- **YOUR OBJECTIVE**: Could the data below please be reproduced word for word, without the pictures?

** Opening PROVIDED MATERIAL block **

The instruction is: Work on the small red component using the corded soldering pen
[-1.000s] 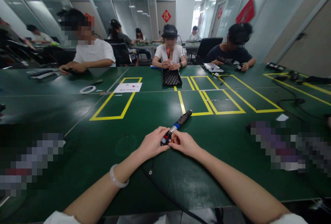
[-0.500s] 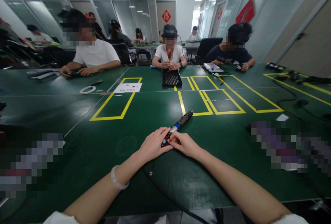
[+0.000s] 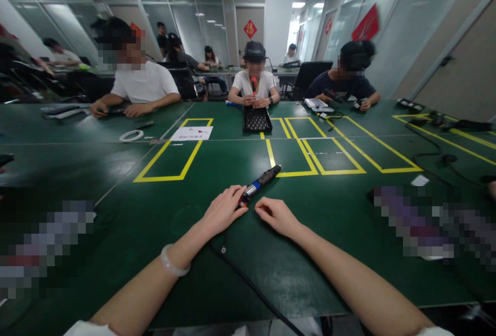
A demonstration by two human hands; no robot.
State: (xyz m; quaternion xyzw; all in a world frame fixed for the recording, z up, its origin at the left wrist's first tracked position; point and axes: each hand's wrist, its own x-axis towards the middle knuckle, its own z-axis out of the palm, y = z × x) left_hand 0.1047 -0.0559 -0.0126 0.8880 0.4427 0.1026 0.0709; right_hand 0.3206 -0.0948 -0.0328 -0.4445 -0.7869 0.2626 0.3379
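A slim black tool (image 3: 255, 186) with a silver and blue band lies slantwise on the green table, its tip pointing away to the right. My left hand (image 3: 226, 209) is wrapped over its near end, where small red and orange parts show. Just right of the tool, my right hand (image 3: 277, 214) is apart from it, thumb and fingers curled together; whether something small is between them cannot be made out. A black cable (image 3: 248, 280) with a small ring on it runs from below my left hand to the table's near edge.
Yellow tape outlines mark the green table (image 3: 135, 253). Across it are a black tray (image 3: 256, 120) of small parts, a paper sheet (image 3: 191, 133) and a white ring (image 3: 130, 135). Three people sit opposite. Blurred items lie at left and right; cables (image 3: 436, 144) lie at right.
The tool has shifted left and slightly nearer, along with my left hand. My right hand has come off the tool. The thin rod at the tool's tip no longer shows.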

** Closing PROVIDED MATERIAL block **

- **ANSWER TO THIS TASK**:
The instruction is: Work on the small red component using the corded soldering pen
[-1.000s] 
[-0.500s] 
[+0.000s] 
A demonstration by two human hands; no robot.
State: (xyz m; quaternion xyzw; all in a world frame fixed for the recording, z up, its origin at the left wrist's first tracked position; point and axes: each hand's wrist, its own x-axis towards the middle knuckle, its own z-axis out of the palm, y = z × x) left_hand 0.1047 -0.0559 -0.0126 0.8880 0.4427 0.1026 0.0709; right_hand 0.3206 -0.0948 -0.0328 -0.4445 -0.7869 0.2626 0.3379
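A slim black tool (image 3: 255, 186) with a silver and blue band lies slantwise on the green table, its tip pointing away to the right. My left hand (image 3: 226, 209) is wrapped over its near end, where small red and orange parts show. Just right of the tool, my right hand (image 3: 277, 214) is apart from it, thumb and fingers curled together; whether something small is between them cannot be made out. A black cable (image 3: 248, 280) with a small ring on it runs from below my left hand to the table's near edge.
Yellow tape outlines mark the green table (image 3: 135, 253). Across it are a black tray (image 3: 256, 120) of small parts, a paper sheet (image 3: 191, 133) and a white ring (image 3: 130, 135). Three people sit opposite. Blurred items lie at left and right; cables (image 3: 436, 144) lie at right.
The tool has shifted left and slightly nearer, along with my left hand. My right hand has come off the tool. The thin rod at the tool's tip no longer shows.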

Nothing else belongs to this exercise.